The organic light emitting structure 20 is formed on the TFT, and both the organic light emitting structure 20 and the TFT are located in the display region of the substrate 10. The organic light emitting structure 20 generally includes a first electrode 21, a second electrode 22, and a light emitting function layer 23 disposed between the first electrode 21 and the second electrode 22; the first electrode 21 is provided on the side of the light-emitting functional layer 23 adjacent to the light extraction layer 30. The second electrode 22 (anode) is electrically connected (or coupled) to a source electrode or a drain electrode of the TFT through a contact hole. If a voltage is applied between the first electrode 21 and the second electrode 22, the light emitting function layer 23 emits visible light, thereby realizing an image that can be recognized by a user. The light emitting function layer 23 may include an electron injection layer, an electron transport layer, an organic light emitting layer, a hole transport layer, a hole injection layer, and the like. The light extraction layer 30 is used to adjust the light extraction rate of the display panel. The thin film encapsulation layer 40 serves to protect the light emitting structure 20 and other film layers in the display panel from moisture and oxygen.

Specifically, in the prior art, a LiF layer is disposed between the light extraction layer 30 and the thin film encapsulation layer 40, and the inventor finds that the LiF layer is brittle and fragile, and the film layer may be broken and broken under hundreds of thousands of bending times, which easily causes damage and peeling of the film layer, resulting in poor bending resistance of the display panel. In this embodiment, the LiF layer between the light extraction layer 30 and the film encapsulation layer 40 is removed, so as to ensure that the display panel has higher bending resistance. Meanwhile, the first inorganic layer 41 of the thin film encapsulation layer 40 includes a first sub inorganic layer 411, a second sub inorganic layer 412 and a third sub inorganic layer 413, the refractive index of the first sub inorganic layer 411 is smaller than the refractive indices of the second sub inorganic layer 412 and the third sub inorganic layer 413, and the refractive index of the first sub inorganic layer 411 is smaller than the refractive index of the light extraction layer 30, so that the first sub inorganic layer 411 and the light extraction layer 30 have a larger refractive index difference, and a reflection interface between the first sub inorganic layer 411 and the light extraction layer 30 has a stronger reflection effect, thereby ensuring that the visual angle and the brightness attenuation of the display panel can be adjusted by adjusting the thickness of the light extraction layer 30, and ensuring that the display panel has a better display effect.

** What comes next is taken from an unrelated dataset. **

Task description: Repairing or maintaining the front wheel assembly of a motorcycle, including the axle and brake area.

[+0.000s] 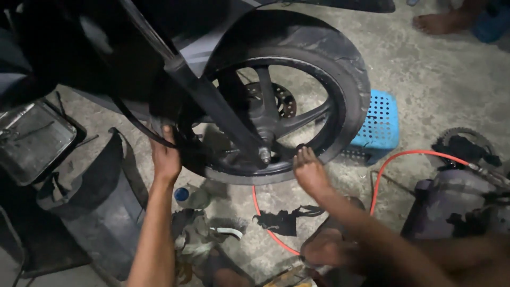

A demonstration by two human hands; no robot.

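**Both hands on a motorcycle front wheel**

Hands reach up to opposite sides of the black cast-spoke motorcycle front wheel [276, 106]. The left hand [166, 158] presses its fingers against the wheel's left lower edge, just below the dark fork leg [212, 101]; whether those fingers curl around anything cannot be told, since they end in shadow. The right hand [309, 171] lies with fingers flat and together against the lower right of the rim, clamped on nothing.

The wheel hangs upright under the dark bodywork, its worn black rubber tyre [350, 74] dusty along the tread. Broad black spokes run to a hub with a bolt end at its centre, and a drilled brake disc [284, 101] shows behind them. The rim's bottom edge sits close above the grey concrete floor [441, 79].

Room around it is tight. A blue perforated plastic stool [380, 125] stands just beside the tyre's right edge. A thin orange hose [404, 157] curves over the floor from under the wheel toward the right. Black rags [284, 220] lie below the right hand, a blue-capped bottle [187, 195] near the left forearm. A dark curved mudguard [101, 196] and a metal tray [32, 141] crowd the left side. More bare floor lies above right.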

Alternatively, the refractive index of the first sub-inorganic layer 411 is 1.45 to 1.5.

Specifically, the refractive index of the light extraction layer 30 is generally about 1.95, and the refractive index of the first sub-inorganic layer 411 is 1.45-1.5, so that a larger refractive index difference between the first sub-inorganic layer 411 and the light extraction layer 30 is ensured, a reflection interface between the first sub-inorganic layer 411 and the light extraction layer 30 has a stronger reflection effect, the effect of adjusting the thickness of the light extraction layer 30 to adjust the visual angle and the brightness attenuation of the display panel is ensured, and the display panel has a better display effect.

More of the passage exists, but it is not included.